#### [TASK DETAILS]
Copy exactly the lines of the material below, starting with the first and including the line that holds "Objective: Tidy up".

#### [DATASET EXCERPT]
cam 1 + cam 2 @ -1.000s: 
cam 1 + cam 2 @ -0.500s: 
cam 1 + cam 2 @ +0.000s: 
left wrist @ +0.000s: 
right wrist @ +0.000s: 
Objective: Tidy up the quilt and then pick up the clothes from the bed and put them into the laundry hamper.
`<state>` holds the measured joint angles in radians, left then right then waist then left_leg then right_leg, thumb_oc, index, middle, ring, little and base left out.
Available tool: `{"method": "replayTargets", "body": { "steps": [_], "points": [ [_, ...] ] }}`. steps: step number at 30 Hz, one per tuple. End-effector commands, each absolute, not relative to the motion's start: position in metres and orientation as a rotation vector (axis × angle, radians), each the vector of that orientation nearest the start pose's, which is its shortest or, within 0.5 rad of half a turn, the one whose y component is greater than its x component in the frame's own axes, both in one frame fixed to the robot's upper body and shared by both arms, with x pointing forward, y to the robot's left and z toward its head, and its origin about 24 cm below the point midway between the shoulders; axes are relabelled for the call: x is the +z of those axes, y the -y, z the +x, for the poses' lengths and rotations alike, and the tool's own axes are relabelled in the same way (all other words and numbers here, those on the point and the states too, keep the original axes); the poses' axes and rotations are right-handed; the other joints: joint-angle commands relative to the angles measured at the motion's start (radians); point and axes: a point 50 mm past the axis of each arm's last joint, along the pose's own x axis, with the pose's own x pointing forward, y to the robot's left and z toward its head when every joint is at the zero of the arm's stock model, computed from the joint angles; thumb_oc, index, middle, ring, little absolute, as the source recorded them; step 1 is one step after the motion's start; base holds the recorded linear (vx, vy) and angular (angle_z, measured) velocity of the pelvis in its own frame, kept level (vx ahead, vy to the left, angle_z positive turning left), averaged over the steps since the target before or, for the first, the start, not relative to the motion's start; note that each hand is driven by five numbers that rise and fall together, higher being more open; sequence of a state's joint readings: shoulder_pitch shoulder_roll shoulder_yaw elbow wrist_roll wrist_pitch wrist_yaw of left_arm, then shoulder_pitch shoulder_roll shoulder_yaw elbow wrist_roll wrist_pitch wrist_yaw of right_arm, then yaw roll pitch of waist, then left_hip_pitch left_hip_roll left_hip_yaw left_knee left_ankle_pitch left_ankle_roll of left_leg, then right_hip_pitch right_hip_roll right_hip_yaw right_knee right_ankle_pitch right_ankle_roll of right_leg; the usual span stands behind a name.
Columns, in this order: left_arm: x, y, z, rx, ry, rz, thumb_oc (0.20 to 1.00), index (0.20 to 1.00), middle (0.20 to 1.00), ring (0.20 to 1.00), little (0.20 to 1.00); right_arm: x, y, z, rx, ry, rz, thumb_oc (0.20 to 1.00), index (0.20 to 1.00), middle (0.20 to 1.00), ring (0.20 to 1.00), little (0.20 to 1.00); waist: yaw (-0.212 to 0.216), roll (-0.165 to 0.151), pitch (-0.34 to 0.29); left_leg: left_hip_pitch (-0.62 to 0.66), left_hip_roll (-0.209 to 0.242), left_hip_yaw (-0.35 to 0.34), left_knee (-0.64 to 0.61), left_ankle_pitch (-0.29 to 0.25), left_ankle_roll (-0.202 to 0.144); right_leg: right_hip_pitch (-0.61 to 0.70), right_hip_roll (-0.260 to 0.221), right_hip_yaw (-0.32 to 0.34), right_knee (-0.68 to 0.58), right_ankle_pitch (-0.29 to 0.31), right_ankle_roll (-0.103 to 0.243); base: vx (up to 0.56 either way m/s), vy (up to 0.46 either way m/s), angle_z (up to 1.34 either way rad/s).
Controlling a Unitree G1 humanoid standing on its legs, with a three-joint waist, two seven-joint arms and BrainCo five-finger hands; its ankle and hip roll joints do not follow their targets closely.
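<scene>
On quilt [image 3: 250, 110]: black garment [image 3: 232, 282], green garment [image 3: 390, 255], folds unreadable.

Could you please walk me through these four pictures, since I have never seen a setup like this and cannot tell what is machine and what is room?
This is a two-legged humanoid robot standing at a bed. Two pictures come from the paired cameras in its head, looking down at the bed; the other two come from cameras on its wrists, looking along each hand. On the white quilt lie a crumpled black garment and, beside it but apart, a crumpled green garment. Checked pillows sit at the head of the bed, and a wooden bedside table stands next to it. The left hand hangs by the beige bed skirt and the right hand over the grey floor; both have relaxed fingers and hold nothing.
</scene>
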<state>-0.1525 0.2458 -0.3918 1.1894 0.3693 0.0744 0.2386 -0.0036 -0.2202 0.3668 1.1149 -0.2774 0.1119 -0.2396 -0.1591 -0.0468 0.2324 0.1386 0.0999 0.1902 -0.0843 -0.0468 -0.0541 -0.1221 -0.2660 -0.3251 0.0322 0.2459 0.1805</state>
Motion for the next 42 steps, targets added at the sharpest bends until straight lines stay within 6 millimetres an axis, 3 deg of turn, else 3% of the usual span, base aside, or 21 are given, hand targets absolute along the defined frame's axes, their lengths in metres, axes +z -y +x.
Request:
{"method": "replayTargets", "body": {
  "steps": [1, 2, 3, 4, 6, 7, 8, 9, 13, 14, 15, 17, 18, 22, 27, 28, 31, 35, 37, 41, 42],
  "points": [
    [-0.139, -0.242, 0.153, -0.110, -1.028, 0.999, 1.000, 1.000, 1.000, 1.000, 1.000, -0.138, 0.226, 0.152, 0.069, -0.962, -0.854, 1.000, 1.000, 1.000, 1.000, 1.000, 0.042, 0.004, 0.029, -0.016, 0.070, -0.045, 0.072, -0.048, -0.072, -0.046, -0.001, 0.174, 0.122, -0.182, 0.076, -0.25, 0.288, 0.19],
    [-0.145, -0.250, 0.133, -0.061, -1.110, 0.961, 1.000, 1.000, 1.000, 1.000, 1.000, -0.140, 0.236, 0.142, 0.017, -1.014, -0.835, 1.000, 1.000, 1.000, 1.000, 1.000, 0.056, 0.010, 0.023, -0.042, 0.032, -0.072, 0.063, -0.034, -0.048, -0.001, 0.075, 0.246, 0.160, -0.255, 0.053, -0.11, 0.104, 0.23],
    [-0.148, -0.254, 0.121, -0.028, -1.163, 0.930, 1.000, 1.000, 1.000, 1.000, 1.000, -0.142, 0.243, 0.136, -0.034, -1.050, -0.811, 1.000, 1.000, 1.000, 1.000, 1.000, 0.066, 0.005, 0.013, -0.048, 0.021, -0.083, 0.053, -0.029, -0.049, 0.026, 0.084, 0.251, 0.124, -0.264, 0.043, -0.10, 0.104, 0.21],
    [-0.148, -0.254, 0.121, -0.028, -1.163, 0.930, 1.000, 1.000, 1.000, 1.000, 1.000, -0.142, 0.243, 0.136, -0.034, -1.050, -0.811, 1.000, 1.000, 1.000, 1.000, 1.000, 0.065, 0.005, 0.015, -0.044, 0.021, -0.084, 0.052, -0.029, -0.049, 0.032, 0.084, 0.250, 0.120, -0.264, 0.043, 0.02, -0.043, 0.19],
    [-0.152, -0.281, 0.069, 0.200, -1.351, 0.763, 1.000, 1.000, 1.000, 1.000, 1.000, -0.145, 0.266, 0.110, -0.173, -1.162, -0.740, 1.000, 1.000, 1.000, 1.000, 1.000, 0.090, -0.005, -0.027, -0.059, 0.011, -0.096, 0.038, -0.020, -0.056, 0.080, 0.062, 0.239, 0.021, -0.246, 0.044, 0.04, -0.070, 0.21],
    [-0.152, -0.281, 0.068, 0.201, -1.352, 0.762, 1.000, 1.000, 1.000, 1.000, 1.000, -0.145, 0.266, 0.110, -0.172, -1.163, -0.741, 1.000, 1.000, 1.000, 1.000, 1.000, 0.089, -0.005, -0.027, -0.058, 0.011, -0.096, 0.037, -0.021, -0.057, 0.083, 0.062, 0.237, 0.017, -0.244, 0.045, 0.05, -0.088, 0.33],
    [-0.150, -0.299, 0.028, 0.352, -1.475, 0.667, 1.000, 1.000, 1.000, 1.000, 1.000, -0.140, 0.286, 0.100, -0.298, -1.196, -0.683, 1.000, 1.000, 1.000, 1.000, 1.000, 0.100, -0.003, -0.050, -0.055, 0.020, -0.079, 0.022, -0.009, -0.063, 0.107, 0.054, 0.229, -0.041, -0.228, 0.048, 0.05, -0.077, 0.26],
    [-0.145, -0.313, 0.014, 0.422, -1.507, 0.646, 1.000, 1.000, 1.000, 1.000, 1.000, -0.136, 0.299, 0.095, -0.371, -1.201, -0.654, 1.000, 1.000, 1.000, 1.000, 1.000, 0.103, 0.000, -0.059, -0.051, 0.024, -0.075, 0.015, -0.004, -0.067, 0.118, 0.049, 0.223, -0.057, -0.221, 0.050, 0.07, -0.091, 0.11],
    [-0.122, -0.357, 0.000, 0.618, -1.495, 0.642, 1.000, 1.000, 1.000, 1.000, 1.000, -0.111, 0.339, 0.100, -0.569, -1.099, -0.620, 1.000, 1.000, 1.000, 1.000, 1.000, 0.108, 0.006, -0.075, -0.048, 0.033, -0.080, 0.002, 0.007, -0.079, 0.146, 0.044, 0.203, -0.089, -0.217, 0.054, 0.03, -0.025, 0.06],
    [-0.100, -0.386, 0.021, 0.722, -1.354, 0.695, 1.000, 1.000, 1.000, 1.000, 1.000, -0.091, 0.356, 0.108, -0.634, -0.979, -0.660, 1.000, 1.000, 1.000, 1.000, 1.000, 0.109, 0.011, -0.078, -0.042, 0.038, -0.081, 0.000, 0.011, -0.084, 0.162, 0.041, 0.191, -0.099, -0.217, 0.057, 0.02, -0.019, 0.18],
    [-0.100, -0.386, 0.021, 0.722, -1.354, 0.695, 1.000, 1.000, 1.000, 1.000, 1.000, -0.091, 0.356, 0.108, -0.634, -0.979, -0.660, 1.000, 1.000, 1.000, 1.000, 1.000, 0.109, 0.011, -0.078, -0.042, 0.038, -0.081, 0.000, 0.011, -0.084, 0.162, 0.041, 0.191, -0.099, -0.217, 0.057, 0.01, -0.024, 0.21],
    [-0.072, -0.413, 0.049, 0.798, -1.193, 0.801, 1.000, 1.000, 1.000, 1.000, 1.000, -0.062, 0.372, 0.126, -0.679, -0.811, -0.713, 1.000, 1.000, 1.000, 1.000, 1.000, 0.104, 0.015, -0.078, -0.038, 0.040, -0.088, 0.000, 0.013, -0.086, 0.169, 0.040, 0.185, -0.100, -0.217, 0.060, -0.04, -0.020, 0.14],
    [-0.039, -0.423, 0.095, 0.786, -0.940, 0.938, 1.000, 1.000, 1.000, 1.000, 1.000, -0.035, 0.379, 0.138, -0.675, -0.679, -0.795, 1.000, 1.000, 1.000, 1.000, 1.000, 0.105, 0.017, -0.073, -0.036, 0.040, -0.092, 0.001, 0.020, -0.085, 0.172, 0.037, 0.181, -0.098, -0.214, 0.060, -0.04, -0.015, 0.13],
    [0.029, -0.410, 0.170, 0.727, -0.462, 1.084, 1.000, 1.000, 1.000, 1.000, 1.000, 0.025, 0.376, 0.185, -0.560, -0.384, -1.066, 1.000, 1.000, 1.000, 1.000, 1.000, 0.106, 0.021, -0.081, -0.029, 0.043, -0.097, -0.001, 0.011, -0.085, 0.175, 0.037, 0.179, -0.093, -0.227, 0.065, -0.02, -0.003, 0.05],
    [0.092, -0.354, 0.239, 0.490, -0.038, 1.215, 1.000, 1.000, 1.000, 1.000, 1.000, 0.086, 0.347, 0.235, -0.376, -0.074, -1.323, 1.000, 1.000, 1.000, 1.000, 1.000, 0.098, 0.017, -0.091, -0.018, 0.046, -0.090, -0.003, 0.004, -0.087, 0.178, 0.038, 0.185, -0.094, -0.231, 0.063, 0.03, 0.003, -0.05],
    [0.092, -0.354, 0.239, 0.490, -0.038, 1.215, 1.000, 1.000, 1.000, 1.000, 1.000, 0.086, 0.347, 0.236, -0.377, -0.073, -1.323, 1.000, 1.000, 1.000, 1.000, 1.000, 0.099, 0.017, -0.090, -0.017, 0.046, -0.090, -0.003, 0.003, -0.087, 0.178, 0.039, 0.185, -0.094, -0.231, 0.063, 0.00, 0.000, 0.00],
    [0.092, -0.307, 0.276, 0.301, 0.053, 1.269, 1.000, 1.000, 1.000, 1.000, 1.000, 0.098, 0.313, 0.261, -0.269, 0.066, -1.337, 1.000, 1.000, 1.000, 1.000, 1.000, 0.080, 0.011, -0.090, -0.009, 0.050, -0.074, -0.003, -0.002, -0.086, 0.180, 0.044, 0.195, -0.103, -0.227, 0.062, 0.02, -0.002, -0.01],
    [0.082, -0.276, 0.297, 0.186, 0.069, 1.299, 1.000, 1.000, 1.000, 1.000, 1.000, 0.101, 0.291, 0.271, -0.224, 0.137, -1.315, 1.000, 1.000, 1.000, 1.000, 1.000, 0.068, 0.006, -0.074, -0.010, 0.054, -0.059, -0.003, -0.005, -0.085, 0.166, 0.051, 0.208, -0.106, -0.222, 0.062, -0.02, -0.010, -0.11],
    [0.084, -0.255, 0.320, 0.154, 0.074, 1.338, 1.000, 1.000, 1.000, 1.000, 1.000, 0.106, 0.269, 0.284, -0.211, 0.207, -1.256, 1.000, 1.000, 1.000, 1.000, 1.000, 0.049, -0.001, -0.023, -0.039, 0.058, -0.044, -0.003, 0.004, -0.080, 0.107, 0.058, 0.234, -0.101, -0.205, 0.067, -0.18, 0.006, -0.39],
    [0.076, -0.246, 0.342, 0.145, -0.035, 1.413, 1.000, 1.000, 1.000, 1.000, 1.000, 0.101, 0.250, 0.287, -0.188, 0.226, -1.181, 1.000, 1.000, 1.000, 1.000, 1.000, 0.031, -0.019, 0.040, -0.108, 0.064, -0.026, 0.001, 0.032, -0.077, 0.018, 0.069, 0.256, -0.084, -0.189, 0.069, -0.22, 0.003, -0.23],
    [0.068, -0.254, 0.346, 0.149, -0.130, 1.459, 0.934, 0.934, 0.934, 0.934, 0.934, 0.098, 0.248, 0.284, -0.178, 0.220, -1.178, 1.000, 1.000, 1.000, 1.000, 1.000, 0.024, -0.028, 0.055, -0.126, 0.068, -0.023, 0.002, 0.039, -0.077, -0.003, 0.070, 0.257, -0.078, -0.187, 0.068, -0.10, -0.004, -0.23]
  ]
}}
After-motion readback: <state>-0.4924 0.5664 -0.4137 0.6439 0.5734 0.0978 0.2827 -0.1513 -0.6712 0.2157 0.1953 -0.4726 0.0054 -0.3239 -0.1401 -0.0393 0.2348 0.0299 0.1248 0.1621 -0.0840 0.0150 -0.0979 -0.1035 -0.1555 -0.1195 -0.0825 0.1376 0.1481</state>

#### [YOUR RESPONSE]
cam 1 + cam 2 @ -1.000s: 
cam 1 + cam 2 @ -0.500s: 
cam 1 + cam 2 @ +0.000s: 
left wrist @ +0.000s: 
right wrist @ +0.000s: 
Objective: Tidy up the quilt and then pick up the clothes from the bed and put them into the laundry hamper.

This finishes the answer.